On Friday 5th July 2013 British Cinema went against traditional production, distribution and exhibition methods of cinema and released A Field in England across multiple platforms. The same day it was released in cinema, it was shown on Film4 (notably available for free in the UK) released on DVD and internet streaming services. Through funding from the BFI (the remaining cinematic institute in the UK after an amalgamation with the Film Council) the rollout of this film has become the first of it’s kind.
Now just to clear up, I’ve yet to watch A Field in England, a review will come in due time, I’m focusing purely on the releasing and exhibition aspect of this film. What makes this such a pivotal moment in cinema, not just British cinema, is an embrace of future forward methodology of film release. Traditionally the more established names of cinema have dismissed alternative methods of releasing, even gone as far as to abhor those who suggest there should be any change to the current method. As someone who has studied film, I am fully aware that the cinematic industry can at times be dictated by a few who are more interested in preserving traditional and historic methods rather than looking to other industries and embracing the change. For example, the vinyl to compact disc to MP3 transition, the more recent development of ebooks, the way in which we consume media is changing to fit in with changing lifestyles and technological expectations.
In the current economic climate, I for one have reduced my cinema visits. It now costs around £9 to view a film in the cinema, and I believe the environment of a cinema is no longer suitable at times for watching films. Although I have discovered the cheap Tuesdays at my local multiplex, where there is very few other people, it’s quiet and calm, more ideal than the Saturday nights or Orange Wednesdays. There are many reasons why cinemas are no longer the best way to watch films, firstly, the lacksidasical attitude of both ushers and audiences. One thing I cannot bear is the person in front of me checking their phone throughout a film, the light is distracting, phones not on silent cause distraction too. Secondly, the introduction of the 12A rating. 12A is probably the bane of cinema-going existence. It means that films which were traditionally open to mature audiences are now open to children as young as 5. Theoretically, you could take your 5 year old to see the Dark Knight Rises or Spiderman. Can you see where I am going with this? 5 year olds lose interest very quickly, and when 5 year olds lose interest, they become very vocal about it.

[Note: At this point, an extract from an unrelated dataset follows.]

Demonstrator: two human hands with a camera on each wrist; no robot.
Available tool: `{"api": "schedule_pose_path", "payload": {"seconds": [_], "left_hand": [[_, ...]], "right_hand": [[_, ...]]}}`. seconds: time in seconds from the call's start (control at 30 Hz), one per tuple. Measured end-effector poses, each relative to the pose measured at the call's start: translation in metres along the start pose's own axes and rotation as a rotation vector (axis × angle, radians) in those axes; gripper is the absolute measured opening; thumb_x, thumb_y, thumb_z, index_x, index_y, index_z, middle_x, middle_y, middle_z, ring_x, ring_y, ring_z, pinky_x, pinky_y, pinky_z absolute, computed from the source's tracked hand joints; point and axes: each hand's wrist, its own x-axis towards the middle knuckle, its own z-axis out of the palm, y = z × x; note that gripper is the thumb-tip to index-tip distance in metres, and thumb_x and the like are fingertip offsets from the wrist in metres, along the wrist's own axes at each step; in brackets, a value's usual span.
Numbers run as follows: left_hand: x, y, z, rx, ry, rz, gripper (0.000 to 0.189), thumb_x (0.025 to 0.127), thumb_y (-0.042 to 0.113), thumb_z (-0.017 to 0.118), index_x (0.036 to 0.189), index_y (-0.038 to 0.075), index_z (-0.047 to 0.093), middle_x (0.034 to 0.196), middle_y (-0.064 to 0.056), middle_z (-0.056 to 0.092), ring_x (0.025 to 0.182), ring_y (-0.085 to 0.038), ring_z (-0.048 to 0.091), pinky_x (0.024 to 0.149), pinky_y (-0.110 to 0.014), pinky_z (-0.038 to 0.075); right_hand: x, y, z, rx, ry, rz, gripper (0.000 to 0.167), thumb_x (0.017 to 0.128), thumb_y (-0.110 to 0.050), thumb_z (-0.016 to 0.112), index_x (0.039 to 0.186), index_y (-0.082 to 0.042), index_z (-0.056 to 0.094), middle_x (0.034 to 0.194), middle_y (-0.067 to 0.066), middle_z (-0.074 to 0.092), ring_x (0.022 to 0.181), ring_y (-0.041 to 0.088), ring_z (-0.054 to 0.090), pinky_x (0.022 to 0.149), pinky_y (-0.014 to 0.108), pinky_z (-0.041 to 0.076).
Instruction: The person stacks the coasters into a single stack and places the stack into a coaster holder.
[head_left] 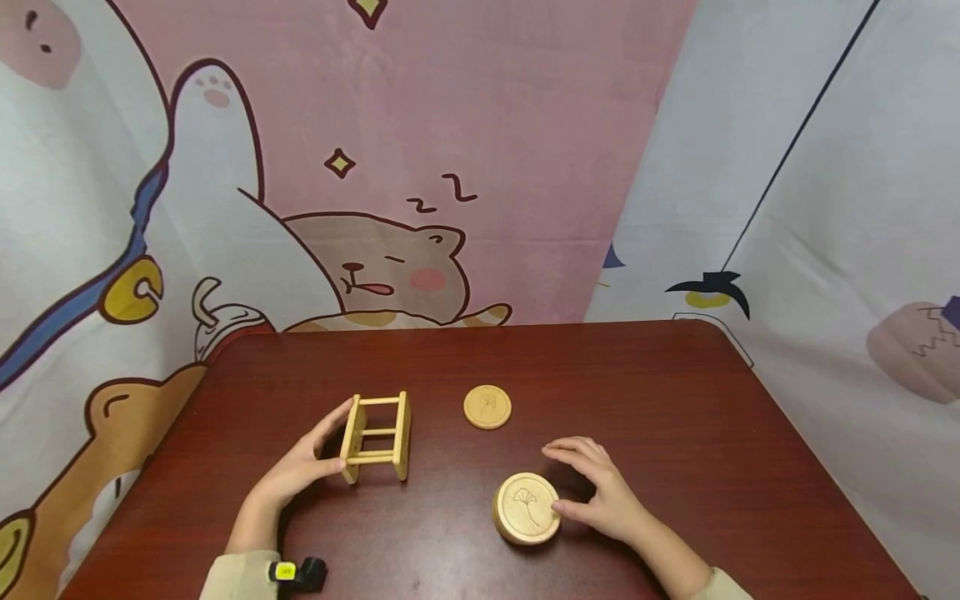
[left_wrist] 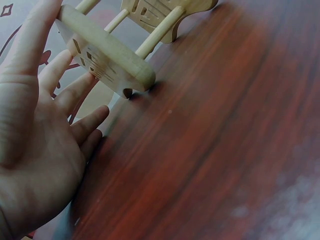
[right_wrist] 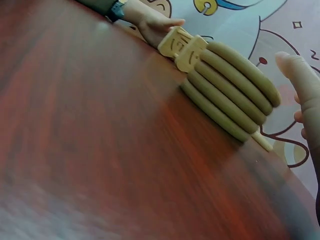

With the emergence of many different platforms to watch films, I have SkyGo on my laptop, I have 4OD on my Playstation, we’ve also used Netflix in the past, cinema distribution should acknowledge these as worthy platforms for releasing. If you don’t have time or the money for the cinema, you can create your own ‘premier’ of films. It allows for the viewer to choose how they watch their films. I know my dad hates going to the cinema. The chairs hurt his back, and being nearly over 6ft, he struggles to find comfort in the cinema, but he also likes watching films as early as he can. Multiplatform releasing enables viewers to watch at ease. Whilst the revenue of cinema may go down with multiplatform releasing, it may make studios reconsider how they fund and budget films. It’s all too common nowadays to have a enormous amount of money thrown at production teams who in the end produce something which is mediocre. (John Carter anyone?)
Another aspect of multiplatform releasing is that if an arthouse or foreign film is released on Netflix and promoted in the right way, it may reach a far wider audience than that in a cinema. It’s not to disregard the already dedicated fan base of these films, but some people who wouldn’t opt into spending money on seeing a film like that at the cinema, possibly due to the cost and a concern that it may be a ‘waste’ of money, might chose to watch it if only their time is being spent and not their wages. It’s impossible to ignore that cinema going is an activity of the affluent. If you’ve got money spare, you can afford it, whereas some families and individuals might not have money to spare. If new releases are made available on TV whilst the advertising and hype is prominent, then films may fare more successfully on DVD. I usually make a choice about my DVD purchases based on an initial TV viewing. It’s rare now with the demise of all the HMVs within driving distance of where I live that I will buy DVDs I haven’t seen or heard of. In the past, maybe 5 or 6 years ago, I would browse HMV like a library and come home with a bundle of DVDs purely based on the cover and blurb. Now I have high bills and rent to pay, I’m more cautious about the money I spend on something which I might not potentially enjoy!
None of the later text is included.